**The task:** Some of the lines below need repeating. Reproduce exactly those between the lines holding "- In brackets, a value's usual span" and "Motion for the", inclusive.
══ Information provided
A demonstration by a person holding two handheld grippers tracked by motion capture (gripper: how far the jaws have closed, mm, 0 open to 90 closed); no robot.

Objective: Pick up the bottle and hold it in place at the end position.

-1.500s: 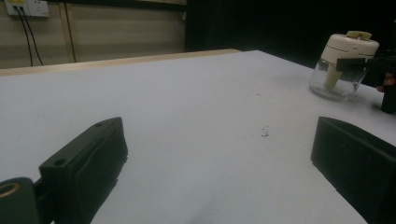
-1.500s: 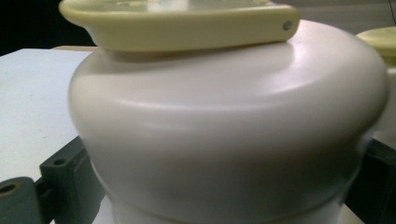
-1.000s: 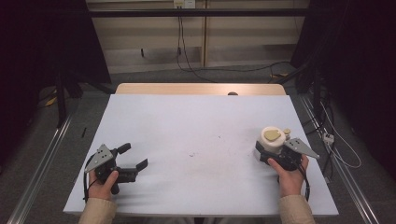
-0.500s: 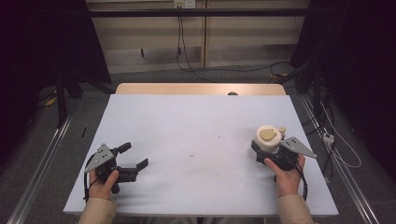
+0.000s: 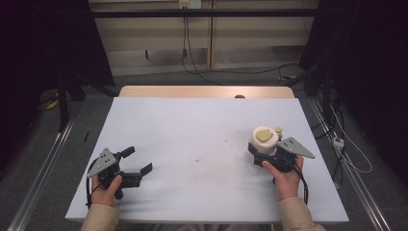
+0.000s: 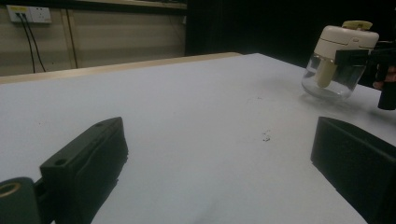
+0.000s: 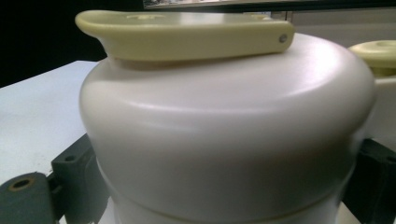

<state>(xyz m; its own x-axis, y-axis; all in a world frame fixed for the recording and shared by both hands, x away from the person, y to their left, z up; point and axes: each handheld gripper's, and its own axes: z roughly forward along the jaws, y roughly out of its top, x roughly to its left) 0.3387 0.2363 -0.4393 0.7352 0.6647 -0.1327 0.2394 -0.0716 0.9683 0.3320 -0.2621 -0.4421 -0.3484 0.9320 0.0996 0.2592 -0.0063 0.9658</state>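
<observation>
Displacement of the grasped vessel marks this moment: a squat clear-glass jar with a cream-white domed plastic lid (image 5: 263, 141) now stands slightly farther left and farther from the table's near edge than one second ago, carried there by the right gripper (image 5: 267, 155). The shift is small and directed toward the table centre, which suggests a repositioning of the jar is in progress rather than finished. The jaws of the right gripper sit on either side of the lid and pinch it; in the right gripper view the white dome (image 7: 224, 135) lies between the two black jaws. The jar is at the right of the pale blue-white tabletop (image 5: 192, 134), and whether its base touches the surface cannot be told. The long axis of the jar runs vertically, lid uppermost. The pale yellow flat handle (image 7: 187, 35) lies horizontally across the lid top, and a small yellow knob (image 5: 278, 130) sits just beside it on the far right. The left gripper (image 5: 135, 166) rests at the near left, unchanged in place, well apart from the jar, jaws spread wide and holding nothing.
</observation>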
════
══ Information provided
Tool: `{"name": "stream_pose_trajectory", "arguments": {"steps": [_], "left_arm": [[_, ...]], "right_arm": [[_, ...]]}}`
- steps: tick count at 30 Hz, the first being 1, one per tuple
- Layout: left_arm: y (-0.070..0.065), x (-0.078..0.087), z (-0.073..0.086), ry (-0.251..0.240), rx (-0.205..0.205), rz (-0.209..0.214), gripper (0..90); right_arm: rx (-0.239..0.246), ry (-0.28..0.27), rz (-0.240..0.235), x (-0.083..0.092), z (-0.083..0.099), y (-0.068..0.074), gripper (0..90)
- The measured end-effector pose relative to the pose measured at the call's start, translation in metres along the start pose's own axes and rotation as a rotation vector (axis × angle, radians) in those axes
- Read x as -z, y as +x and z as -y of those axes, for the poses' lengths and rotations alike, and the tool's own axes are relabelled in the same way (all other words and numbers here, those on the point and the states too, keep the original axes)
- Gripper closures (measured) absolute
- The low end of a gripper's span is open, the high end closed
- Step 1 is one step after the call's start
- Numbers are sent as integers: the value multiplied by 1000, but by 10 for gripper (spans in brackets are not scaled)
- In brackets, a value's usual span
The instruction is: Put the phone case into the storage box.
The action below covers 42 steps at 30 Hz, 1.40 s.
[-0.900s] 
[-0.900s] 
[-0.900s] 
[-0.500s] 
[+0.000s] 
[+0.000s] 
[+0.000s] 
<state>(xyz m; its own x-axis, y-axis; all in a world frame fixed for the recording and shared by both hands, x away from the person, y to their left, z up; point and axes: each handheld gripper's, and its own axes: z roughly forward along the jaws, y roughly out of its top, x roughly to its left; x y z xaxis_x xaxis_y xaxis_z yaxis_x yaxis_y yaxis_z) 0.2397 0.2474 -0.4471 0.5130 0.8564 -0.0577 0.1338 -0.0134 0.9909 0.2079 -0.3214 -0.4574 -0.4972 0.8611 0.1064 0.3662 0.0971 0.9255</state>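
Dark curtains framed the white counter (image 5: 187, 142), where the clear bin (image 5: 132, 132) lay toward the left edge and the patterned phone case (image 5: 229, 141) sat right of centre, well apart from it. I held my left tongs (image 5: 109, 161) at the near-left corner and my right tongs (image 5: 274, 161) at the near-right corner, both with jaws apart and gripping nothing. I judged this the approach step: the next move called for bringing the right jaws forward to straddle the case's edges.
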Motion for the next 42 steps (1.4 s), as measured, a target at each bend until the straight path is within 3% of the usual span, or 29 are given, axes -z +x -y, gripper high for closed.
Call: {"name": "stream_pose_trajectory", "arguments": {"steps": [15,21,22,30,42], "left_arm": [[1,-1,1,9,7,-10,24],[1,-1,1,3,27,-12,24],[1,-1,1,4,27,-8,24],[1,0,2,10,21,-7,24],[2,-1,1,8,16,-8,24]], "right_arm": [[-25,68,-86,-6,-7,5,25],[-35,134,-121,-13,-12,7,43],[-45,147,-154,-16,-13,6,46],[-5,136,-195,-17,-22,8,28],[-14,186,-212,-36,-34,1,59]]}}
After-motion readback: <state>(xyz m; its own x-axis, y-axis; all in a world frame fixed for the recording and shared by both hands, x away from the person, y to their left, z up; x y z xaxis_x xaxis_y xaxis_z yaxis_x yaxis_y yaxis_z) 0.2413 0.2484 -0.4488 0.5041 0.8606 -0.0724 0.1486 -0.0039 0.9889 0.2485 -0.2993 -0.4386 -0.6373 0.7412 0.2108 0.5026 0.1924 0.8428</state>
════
**Exercise result:**
- In brackets, a value's usual span
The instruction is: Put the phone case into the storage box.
The action below covers 42 steps at 30 Hz, 1.40 s.
[-0.900s] 
[-0.900s] 
[-0.900s] 
[-0.500s] 
[+0.000s] 
[+0.000s] 
[+0.000s] 
<state>(xyz m; its own x-axis, y-axis; all in a world frame fixed for the recording and shared by both hands, x away from the person, y to their left, z up; point and axes: each handheld gripper's, and its own axes: z roughly forward along the jaws, y roughly out of its top, x roughly to its left; x y z xaxis_x xaxis_y xaxis_z yaxis_x yaxis_y yaxis_z) 0.2397 0.2474 -0.4471 0.5130 0.8564 -0.0577 0.1338 -0.0134 0.9909 0.2079 -0.3214 -0.4574 -0.4972 0.8611 0.1064 0.3662 0.0971 0.9255</state>
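Dark curtains framed the white counter (image 5: 187, 142), where the clear bin (image 5: 132, 132) lay toward the left edge and the patterned phone case (image 5: 229, 141) sat right of centre, well apart from it. I held my left tongs (image 5: 109, 161) at the near-left corner and my right tongs (image 5: 274, 161) at the near-right corner, both with jaws apart and gripping nothing. I judged this the approach step: the next move called for bringing the right jaws forward to straddle the case's edges.
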Motion for the next 42 steps (1.4 s), as measured, a target at each bend until the straight path is within 3% of the usual span, or 29 are given, axes -z +x -y, gripper high for closed.

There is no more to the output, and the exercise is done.